What the exercise asks -
Your answer should consist of each line from the data below that contains "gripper".

◇ ◇ ◇

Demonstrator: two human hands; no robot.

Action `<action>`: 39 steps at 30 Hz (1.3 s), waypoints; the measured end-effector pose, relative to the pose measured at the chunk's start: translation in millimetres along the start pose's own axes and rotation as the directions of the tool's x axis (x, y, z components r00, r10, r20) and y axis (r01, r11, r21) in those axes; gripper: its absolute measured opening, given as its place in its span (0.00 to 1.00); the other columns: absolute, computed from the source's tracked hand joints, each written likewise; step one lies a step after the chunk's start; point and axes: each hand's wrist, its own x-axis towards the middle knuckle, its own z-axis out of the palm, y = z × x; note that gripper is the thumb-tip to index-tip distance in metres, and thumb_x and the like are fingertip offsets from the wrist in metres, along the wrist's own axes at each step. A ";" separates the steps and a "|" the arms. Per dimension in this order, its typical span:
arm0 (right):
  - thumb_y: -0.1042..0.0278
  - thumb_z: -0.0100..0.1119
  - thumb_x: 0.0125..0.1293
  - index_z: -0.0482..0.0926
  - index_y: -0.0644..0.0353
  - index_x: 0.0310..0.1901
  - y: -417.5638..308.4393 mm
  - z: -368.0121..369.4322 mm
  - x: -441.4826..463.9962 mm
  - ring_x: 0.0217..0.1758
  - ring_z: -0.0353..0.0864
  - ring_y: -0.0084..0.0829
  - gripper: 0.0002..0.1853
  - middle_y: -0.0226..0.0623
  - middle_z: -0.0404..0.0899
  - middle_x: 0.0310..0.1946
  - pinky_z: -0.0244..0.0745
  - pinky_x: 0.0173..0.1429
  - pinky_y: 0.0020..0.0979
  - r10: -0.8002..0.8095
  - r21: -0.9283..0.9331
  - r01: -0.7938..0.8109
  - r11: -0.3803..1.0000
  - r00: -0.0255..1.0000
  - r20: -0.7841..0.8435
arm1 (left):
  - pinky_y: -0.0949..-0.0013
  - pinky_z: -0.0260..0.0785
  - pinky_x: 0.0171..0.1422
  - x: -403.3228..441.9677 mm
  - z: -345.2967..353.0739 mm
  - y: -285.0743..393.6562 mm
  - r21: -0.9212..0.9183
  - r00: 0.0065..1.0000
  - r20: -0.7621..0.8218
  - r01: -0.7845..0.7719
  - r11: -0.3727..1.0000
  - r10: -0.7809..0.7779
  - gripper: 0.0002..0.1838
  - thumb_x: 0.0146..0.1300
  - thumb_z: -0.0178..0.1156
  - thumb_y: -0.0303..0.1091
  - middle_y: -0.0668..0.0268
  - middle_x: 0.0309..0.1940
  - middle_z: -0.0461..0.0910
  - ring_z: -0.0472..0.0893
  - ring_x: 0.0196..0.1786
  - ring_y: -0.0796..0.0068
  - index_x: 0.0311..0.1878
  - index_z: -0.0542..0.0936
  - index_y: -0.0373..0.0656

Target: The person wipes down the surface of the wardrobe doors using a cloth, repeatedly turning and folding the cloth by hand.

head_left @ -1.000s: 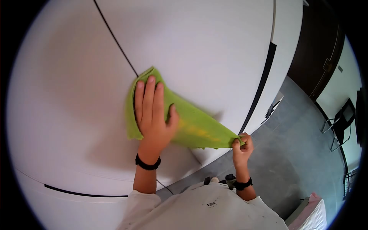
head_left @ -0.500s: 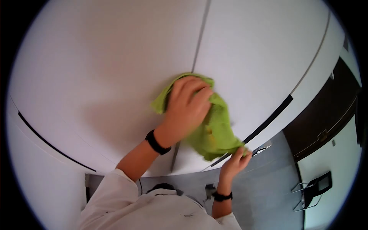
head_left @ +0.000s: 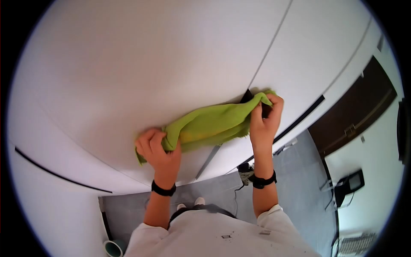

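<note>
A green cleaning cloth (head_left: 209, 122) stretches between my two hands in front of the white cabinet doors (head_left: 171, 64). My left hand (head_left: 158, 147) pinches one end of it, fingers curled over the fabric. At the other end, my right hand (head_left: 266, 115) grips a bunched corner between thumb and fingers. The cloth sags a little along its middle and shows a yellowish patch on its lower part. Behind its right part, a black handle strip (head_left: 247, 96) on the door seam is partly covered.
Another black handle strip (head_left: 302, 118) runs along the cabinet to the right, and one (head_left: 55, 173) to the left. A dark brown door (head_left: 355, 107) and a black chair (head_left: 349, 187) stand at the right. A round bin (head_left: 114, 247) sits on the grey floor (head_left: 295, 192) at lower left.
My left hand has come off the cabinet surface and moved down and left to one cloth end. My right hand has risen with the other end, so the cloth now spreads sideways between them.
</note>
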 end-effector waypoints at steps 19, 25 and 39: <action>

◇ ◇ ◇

Completed exercise -
Action `<action>`: 39 steps at 30 Hz (1.3 s), waypoints; the measured end-effector pose, relative to the pose measured at the chunk's start: translation in millimetres along the start pose's own axes and rotation as the directions of the tool's x axis (x, y, z components r00, r10, r20) and y axis (r01, r11, r21) in those axes; gripper: its absolute measured opening, given as its place in its span (0.00 to 1.00); the other columns: absolute, computed from the source's tracked hand joints, each written likewise; step one lies a step after the chunk's start; point and axes: each hand's wrist, its own x-axis towards the middle knuckle, its own z-axis out of the palm, y = z × x; note that gripper is the thumb-tip to index-tip distance in metres, and thumb_x and the like are fingertip offsets from the wrist in metres, along the wrist's own axes at each step. A ";" separates the steps and a "|" the arms. Per dimension in this order, its typical span:
  - gripper: 0.0002..0.1853
  - gripper: 0.0002..0.1838

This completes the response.